U.S. Rep. Lacy Clay is calling on federal immigration officials to approve a stay of removal for Alex Garcia, who took sanctuary in a Maplewood church nearly 10 months ago.
Garcia, 37, moved into the church in September after immigration officials ordered him to report for deportation. A stay of removal would give Garcia temporary permission to remain in the United States and allow him to move back to his home in Poplar Bluff.
Garcia, who fled violence in Honduras as a teenager, has lived in Missouri for nearly 14 years. Previously, immigration agents granted him year-long stays of removal so he could live with and support his wife and their five children. But last year, after President Donald Trump took office and issued new immigration policies, Garcia’s request was denied.
“Alex is a family man, is not a danger to the community, and should be reunited with his U.S. citizen wife and his U.S. citizen children,” Clay wrote in a letter addressed to the director of Immigration and Customs Enforcement’s Chicago field office and dated June 27, but released publicly this week.
Clay, D-University City, met Garcia and his family in May at Christ Church, United Church of Christ in Maplewood.
“Anyone who meets Alex Garcia and his wife would be immediately moved by their courage, their dignity and their determination to keep their family together,” Clay said in a statement. “Deportation would do nothing to protect America. But it would destroy a family.”
Although Garcia’s wife Carly was born and raised in the United States, there is no easy path to citizenship for him.
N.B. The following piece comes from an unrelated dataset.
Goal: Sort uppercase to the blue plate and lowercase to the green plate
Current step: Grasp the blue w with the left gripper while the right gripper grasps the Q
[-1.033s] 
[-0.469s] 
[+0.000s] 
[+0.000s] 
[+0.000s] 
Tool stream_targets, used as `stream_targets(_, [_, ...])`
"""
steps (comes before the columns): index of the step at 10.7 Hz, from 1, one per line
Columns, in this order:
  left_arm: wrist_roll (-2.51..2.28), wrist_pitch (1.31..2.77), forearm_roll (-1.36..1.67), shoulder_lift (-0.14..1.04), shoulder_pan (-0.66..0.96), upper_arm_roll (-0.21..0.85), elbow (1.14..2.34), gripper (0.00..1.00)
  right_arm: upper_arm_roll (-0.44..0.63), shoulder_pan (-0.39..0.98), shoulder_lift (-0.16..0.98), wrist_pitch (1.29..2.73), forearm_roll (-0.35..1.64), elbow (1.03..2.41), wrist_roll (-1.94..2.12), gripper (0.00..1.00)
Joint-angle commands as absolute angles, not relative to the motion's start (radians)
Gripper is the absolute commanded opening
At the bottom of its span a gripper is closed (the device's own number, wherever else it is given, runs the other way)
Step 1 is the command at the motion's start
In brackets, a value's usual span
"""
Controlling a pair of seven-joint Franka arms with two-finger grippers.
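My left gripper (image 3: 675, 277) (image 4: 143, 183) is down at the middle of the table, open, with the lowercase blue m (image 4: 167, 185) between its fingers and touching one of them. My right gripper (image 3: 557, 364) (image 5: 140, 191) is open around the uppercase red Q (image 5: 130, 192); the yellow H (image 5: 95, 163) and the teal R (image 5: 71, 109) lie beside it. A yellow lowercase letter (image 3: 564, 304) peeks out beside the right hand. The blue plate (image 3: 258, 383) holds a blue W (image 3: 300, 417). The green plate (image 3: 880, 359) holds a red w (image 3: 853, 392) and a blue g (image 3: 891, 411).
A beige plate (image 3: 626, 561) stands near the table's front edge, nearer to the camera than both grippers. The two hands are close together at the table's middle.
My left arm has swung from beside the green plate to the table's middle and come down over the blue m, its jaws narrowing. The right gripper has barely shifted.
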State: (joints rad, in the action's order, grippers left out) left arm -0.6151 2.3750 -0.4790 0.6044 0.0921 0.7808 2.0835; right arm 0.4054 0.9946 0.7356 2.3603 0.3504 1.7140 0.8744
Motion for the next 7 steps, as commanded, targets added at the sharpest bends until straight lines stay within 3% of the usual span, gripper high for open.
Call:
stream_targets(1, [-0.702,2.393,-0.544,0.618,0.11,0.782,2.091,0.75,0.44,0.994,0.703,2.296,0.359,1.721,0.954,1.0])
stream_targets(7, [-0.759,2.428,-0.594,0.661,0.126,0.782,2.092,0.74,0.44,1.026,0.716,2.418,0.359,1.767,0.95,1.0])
Because he was apprehended and deported the first time he tried to cross the U.S. southern border, years before making it to Missouri, he cannot easily apply for permanent residency. To do so, he’d have to first leave the country for at least 10 years.
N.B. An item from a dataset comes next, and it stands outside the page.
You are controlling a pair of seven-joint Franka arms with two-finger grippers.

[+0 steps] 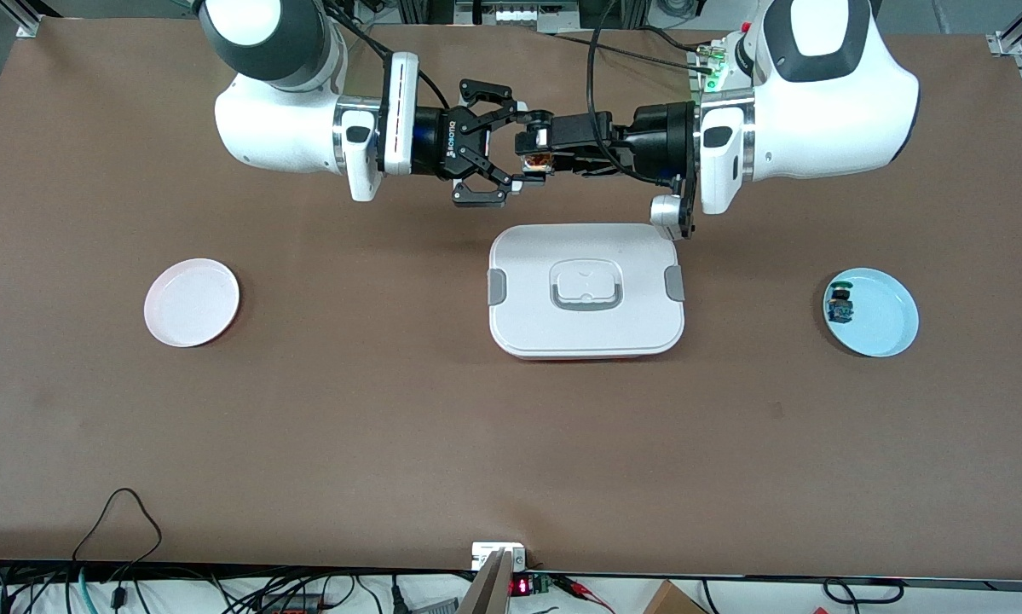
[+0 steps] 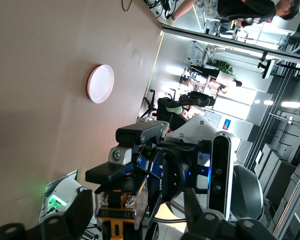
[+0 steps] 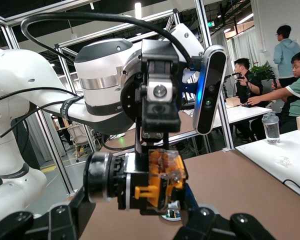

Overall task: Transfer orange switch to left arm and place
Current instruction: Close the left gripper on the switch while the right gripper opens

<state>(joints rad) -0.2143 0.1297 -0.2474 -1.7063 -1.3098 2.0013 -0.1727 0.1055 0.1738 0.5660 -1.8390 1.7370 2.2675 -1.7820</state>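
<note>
Both arms reached level toward each other in mid-air. The left gripper (image 1: 534,153) was clamped on the orange switch (image 1: 535,163); the right gripper (image 1: 504,141) was spread wide around it.

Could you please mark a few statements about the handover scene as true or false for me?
1. The orange switch is held up in the air by the left gripper. True.
2. The right gripper is shut on the switch. False: its fingers are spread open around it.
3. The box has its lid off. False: the lid is on, clips at both ends.
4. The pink plate holds a switch. False: nothing lies on it.
5. A green-capped switch lies on the blue plate. True.
</note>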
Carly Garcia and the couple’s children regularly make the two-and-a-half hour trip to Maplewood from their home in Poplar Bluff. She said the distance has been difficult for their kids – Ayden, who is 13 and has Asperger’s syndrome, has become more withdrawn without his father around. And 12-year-old Caleb began struggling in school this past year.
“It’s agonizing,” Carly Garcia said about the family’s situation after meeting with Rep. Clay. “I mean, there’s no other way to explain it.”
Attempts Thursday afternoon to reach ICE for comment were unsuccessful.